Winterson sees this new century and its technological advances as an inspiration for art. "The doomsayers just got it wrong," she declares. "I've been waiting for the 21st century for the last 40 years. This is the century I want to be in. It feels full of optimism and change, and for the writer the opportunities are limitless."

She has a proselytising faith in her ideas. "Remember I was brought up as a preacher," she explains (her autobiographical novel, Oranges Are Not the Only Fruit, tells her story as an orphan adopted by evangelists). "The old gospel tenet still looms. I do a lot of public performances. It's like throwing a golden lassoo around the people, drawing them in, making some sort of magic between you. So, in a way, although it's about a one to one dialogue, it's also about a public space, which is very much what this 21st century is about: how you reach people through a kind of mass communication."
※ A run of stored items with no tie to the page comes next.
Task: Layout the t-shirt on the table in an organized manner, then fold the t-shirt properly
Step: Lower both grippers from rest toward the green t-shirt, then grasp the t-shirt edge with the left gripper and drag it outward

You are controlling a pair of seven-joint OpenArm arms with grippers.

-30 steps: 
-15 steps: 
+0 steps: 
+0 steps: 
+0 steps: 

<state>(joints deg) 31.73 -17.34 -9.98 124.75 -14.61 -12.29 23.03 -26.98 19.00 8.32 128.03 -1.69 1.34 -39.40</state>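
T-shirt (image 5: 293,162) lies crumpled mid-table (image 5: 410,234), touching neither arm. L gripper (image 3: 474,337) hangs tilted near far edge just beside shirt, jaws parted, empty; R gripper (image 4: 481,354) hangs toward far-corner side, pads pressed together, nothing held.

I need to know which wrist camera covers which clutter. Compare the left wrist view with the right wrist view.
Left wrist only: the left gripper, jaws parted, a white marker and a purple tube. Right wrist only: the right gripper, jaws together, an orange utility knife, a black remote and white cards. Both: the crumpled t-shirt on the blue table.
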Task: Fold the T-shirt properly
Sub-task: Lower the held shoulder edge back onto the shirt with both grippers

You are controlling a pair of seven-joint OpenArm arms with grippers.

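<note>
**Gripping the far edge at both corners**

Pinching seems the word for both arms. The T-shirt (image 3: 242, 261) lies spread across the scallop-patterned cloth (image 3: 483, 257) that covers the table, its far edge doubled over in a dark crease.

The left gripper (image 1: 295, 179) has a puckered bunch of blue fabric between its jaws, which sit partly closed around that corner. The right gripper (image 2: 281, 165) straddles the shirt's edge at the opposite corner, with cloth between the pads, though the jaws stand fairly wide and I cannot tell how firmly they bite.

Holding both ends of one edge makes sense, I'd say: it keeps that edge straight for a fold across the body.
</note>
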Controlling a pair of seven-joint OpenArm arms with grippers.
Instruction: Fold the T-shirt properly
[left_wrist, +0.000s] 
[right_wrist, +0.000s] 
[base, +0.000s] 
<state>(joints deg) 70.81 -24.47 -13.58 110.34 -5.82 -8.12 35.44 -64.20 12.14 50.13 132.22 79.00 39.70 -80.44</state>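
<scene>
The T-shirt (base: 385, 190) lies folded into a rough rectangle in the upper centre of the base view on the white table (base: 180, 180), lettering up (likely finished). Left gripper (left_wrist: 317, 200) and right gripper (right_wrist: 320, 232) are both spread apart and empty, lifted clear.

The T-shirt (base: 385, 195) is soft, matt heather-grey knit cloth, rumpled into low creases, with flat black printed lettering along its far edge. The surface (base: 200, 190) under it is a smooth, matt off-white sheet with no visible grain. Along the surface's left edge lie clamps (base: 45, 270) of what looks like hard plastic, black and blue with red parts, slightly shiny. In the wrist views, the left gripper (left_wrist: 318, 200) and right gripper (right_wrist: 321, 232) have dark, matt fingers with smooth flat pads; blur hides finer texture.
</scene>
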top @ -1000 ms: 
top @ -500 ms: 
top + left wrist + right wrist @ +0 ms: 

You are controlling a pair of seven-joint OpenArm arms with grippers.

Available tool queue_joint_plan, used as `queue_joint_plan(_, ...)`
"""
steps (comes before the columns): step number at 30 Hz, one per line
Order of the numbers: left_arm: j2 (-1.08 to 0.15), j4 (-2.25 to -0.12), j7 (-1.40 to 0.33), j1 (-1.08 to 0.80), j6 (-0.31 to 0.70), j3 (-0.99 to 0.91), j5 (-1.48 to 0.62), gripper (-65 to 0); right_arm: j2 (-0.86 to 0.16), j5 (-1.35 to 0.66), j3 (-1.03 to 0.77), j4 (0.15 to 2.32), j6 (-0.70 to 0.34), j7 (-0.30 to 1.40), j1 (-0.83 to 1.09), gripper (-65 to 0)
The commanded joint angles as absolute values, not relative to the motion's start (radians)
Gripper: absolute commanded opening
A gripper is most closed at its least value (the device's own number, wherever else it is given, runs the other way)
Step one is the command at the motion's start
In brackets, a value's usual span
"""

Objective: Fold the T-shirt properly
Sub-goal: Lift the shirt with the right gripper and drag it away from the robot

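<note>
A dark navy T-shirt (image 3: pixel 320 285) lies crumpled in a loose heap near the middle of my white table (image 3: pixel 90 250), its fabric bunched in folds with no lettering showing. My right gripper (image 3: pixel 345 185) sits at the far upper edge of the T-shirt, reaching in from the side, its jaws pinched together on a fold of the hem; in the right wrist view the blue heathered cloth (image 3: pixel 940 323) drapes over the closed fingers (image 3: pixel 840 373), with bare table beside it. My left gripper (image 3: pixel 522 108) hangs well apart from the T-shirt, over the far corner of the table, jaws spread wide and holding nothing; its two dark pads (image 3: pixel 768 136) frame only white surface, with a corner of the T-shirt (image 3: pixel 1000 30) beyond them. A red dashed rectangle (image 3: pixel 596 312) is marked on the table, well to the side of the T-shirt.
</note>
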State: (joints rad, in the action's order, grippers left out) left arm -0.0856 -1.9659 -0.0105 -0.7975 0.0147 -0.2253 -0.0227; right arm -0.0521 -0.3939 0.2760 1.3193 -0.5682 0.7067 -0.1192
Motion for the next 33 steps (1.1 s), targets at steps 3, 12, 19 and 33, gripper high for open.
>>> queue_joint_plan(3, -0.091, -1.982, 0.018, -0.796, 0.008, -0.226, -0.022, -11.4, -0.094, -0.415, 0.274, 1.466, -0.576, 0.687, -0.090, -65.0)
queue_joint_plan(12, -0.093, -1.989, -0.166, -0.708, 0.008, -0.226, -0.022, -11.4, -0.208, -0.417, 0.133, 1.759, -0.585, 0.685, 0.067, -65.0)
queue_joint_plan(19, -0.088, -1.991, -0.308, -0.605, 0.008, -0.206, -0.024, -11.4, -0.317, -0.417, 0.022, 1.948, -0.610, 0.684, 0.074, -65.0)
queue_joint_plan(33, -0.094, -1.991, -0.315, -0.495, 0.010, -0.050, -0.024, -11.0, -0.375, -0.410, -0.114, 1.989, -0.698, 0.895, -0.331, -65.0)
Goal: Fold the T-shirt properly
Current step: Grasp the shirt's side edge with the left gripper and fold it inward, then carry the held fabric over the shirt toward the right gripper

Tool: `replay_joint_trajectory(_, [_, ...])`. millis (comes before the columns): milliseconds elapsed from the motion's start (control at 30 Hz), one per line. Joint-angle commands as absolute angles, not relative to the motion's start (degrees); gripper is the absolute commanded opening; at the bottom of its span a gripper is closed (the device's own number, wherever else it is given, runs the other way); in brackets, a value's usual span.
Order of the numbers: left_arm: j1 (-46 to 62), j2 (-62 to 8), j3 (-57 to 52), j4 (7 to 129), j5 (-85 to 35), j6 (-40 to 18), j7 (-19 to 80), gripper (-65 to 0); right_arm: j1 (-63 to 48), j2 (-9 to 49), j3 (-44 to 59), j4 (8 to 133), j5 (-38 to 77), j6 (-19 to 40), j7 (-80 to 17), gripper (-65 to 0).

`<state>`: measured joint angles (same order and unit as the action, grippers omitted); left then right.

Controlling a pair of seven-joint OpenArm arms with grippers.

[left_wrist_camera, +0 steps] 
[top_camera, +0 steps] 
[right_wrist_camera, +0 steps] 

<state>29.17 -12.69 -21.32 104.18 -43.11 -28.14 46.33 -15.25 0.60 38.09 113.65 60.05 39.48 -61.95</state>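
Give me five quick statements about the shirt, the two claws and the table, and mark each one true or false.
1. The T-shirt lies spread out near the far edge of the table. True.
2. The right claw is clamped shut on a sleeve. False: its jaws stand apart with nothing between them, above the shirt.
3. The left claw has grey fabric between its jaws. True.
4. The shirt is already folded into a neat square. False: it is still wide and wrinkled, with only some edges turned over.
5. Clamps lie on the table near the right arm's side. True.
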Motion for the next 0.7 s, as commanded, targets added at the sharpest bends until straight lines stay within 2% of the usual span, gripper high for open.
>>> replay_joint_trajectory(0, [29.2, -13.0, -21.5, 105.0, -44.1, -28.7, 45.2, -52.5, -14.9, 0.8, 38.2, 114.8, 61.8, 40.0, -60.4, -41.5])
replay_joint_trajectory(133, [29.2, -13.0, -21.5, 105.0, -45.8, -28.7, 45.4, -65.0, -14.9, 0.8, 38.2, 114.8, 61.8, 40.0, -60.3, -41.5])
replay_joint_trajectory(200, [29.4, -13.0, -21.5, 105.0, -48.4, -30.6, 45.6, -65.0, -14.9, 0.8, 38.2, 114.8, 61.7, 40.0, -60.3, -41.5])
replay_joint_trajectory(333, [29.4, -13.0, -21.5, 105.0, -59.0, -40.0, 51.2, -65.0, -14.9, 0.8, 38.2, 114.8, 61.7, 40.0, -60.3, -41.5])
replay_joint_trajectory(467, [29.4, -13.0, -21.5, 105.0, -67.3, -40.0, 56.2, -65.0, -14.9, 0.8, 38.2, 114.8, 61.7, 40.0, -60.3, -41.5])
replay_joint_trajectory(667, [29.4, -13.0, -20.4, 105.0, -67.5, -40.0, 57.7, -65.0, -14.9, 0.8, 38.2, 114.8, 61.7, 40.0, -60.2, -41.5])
She is proud of the number of visitors her readers' website www.winterson.net had last year - 16,000. She has just launched her own site www.jeanettewinterson.com. It was hard fought for. A cyber-squatting academic registered her name on the internet, as well as that of a number of other well known writers, and tried to sell it back to her at a profit. But he picked the wrong opponent in Winterson and was forced to cave in.

It fills her with glee to have had said so many visitors, she says. "Art is not rarefied or elitist. Its about getting things across to the people." Again, her aims echo a certain religious zealotry. She embraces her task as a writer with something akin to faith. "Writing is what I'm for," she quite simply declares. "I'm not for anything else."

And when she feels written out? "That's almost certain to happen, isn't it," she says. "When you look back on an author's career there's always a point when they do their best work, and then it falls off. But I think it was T.S. Eliot who said that when a writer stops developing emotionally, they no longer have anything more to say. When that point comes, please God, let me know it and stop. It's bad enough to parody other people. But to parody yourself is the end."

"I'll be completely happy anyway," she says, "because other people will be doing new stuff. And for me art is about life, not about what I can do under my own name. It stimulates me, nourishes me, it's what I love and love to find. I am part of it as a consumer as much as as a producer."

She has plenty of other interests to keep her occupied. Apart from life in her lovingly restored Georgian house in Spitalfields ("I turn into a kind of werewolf up here, I go round and see everybody round all the streets, you can always find somebody up at three in the morning"), she has a home in Gloucestershire where she lives with her partner Peggy (to whom, since meeting her, she has dedicated all her books). There, where she spends most of her time, she leads what she describes as an almost monastic life. She has a "hovel" at the bottom of the garden to write in, she grows all the vegetables, keeps horses, hens and sheep (Laura and Lucy are in the freezer now).

"My friends say 'she's done well for herself, but she's still in a two up, two down with an allotment out the back', because I spend so much time in my hovel with my eye beadily fixed on the vegetable patch."

"I hope that I live until I'm really old," Winterson says. "Everything is interesting and I don't know if I'll have time to get through it all." Someone invited her up to do acrobatics in their aeroplane the other day, she tells me. "And it was so thrilling that I suddenly thought: 'I should have one of these. I could do this."

Perhaps that's the secret of her success. She sees something, and she just thinks: "Yes I could, and off I go."

And maybe here lies the real reason that Winterson has encountered such hostility. Is there still something so begrudging in the British mindset that the little working class girl from the two-up-two-down simply cannot be allowed to take off and soar, to perform aerial tricks in places that others don't quite dare to reach.